Task details: Further down are entries; set down exactly and only the lines from the one with "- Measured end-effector" up to and including the one with "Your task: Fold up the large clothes", dropping each picture.

-------- Data for processing

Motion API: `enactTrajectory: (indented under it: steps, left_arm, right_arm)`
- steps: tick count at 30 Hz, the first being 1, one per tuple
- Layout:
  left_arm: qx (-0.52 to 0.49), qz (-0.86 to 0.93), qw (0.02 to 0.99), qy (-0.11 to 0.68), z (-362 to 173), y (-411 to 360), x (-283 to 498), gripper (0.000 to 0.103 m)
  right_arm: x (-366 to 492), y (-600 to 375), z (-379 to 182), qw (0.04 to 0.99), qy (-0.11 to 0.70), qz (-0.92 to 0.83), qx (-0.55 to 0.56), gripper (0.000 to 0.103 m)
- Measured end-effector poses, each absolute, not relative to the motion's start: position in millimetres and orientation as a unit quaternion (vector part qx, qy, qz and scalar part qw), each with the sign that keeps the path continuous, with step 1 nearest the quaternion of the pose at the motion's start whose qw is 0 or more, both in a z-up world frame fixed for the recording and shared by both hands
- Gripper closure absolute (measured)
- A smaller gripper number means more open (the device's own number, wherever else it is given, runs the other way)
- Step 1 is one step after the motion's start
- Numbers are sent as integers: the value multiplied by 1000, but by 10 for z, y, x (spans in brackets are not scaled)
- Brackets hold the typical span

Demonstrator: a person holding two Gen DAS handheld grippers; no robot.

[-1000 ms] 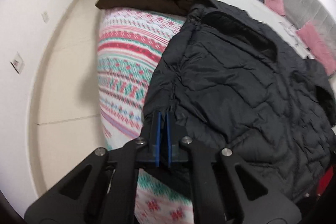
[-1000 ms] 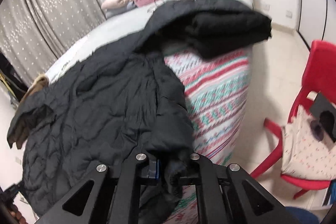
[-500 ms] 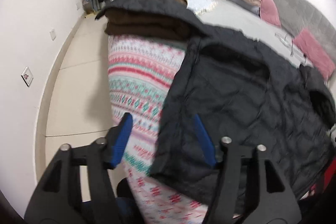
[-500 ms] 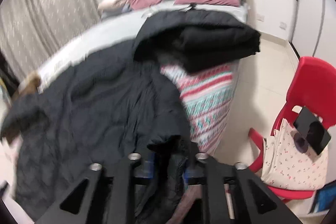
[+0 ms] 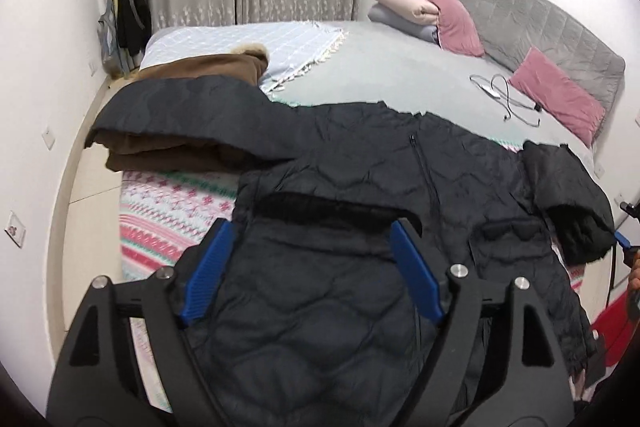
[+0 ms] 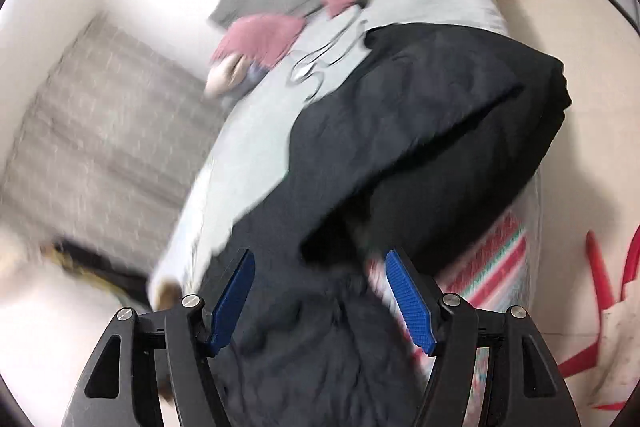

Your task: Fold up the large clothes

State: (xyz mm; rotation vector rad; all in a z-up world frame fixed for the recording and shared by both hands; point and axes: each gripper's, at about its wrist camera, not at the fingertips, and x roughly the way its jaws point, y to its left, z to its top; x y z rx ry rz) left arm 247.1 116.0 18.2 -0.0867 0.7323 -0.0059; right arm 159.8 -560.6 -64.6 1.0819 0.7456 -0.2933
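A black quilted jacket point(image 5: 360, 187) lies spread across the foot of the bed, one sleeve over a folded brown coat point(image 5: 192, 79). My left gripper point(image 5: 312, 231) hovers above the jacket's near edge. Its jaws are opening wide and the blue pads point(image 5: 208, 271) touch no fabric. In the blurred right wrist view, the jacket point(image 6: 420, 147) runs from a bunched dark sleeve down under my right gripper point(image 6: 320, 259). Those jaws are opening too, with cloth below them but none pinched. The right gripper's tip point(image 5: 624, 247) peeks in at the far right of the left wrist view.
A patterned red-green blanket point(image 5: 168, 219) covers the bed's end. Pink pillows point(image 5: 556, 95), a grey headboard point(image 5: 520, 11) and a white cable point(image 5: 504, 99) sit at the far side. A red chair point(image 6: 600, 279) stands right of the bed. Floor and wall lie to the left.
Both grippers were shut on the jacket's edge and have let go and spread wide. The left one rose and pulled back. The right one swung sideways and rolled.
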Motion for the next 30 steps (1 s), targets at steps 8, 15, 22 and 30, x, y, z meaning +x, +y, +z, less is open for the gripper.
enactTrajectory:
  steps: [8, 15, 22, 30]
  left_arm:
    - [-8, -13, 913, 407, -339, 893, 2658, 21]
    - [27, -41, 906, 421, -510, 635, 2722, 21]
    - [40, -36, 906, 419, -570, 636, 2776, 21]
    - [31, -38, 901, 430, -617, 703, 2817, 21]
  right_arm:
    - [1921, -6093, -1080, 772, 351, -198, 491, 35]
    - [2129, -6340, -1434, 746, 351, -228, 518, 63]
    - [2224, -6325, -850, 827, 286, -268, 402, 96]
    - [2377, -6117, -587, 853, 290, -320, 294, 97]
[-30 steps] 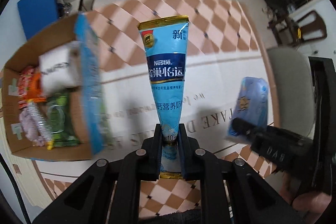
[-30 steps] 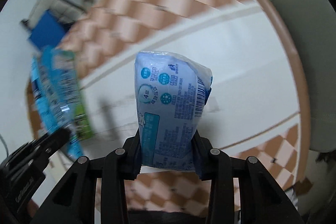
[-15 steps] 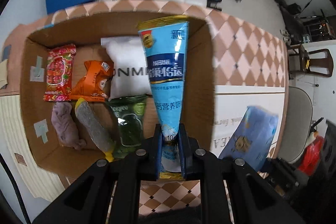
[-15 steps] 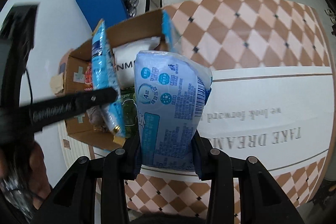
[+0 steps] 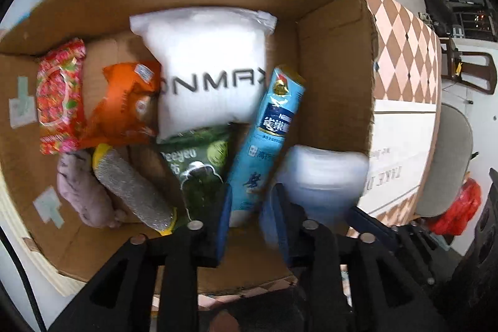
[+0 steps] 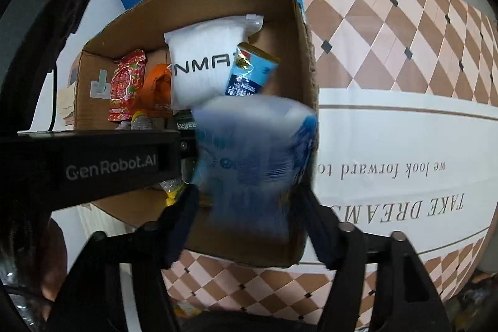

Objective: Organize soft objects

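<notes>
the left claw [image 5: 246, 207] is over the cardboard box [image 5: 336, 52] and its two fingers are spread apart. the tall blue milk powder bag [image 5: 267, 139] sits between them but is not pinched; it leans inside the box, top tipped to the right, against the big white bag [image 5: 208, 67]. just beside it lies a green snack bag [image 5: 202, 164]. more soft things lie in the box: an orange packet [image 5: 124, 105], a red candy bag [image 5: 59, 95], a grey sponge roll [image 5: 133, 192] and a pale purple cloth [image 5: 81, 195].

the right claw [image 6: 249, 207] has the light blue tissue pack [image 6: 252, 157] between its fingers, over the near right corner of the box. the pack is blurry, so i cannot tell if the claw is pinching it or has let go. the box sits on a checkered tablecloth [image 6: 389, 30].
</notes>
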Available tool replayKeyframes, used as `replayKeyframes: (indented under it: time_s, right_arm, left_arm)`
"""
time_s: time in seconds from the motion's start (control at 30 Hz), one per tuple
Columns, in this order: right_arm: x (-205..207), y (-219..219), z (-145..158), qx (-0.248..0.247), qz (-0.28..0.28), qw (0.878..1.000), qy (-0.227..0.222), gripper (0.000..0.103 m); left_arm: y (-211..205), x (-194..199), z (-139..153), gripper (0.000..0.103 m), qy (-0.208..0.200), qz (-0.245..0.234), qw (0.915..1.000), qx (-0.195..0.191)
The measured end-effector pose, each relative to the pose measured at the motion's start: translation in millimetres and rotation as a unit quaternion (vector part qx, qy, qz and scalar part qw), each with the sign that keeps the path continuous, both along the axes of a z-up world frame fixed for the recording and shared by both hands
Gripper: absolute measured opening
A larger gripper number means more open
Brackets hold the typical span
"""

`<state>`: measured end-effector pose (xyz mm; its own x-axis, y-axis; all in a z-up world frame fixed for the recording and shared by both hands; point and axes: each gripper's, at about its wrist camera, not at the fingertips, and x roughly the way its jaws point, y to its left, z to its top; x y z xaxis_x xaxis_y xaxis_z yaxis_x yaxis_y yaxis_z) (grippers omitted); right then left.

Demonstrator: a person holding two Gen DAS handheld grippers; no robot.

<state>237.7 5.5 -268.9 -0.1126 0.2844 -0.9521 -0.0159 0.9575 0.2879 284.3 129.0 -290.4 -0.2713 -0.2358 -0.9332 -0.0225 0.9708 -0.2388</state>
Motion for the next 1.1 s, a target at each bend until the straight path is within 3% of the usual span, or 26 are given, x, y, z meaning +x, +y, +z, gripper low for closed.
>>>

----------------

Result for this task:
- Measured end-effector poses, each absolute, not relative to the motion's start: position in millimetres and orientation as a unit quaternion (vector part qx, qy, qz and scalar part qw), each with the sign that keeps the path continuous, with step 1 nearest the quaternion of the pose at the motion's start whose qw is 0 or more, both in a z-up world frame fixed for the recording and shared by both hands
- Gripper closure absolute (measured)
- A smaller gripper number means more open (the device's own number, wherever else it is given, runs the other way)
- Step 1 is one step after the motion's start
- Numbers are sent as integers: the value multiplied by 1000, but by 10 for z, y, x (spans in brackets are not scaled)
- Brackets hold the typical span

Demonstrator: a person holding two Gen DAS handheld grippers; no robot.

[-1000 ms] 
[-1000 ms] 
[-500 ms] 
[-500 ms] 
[+0 ms] 
[+0 ms] 

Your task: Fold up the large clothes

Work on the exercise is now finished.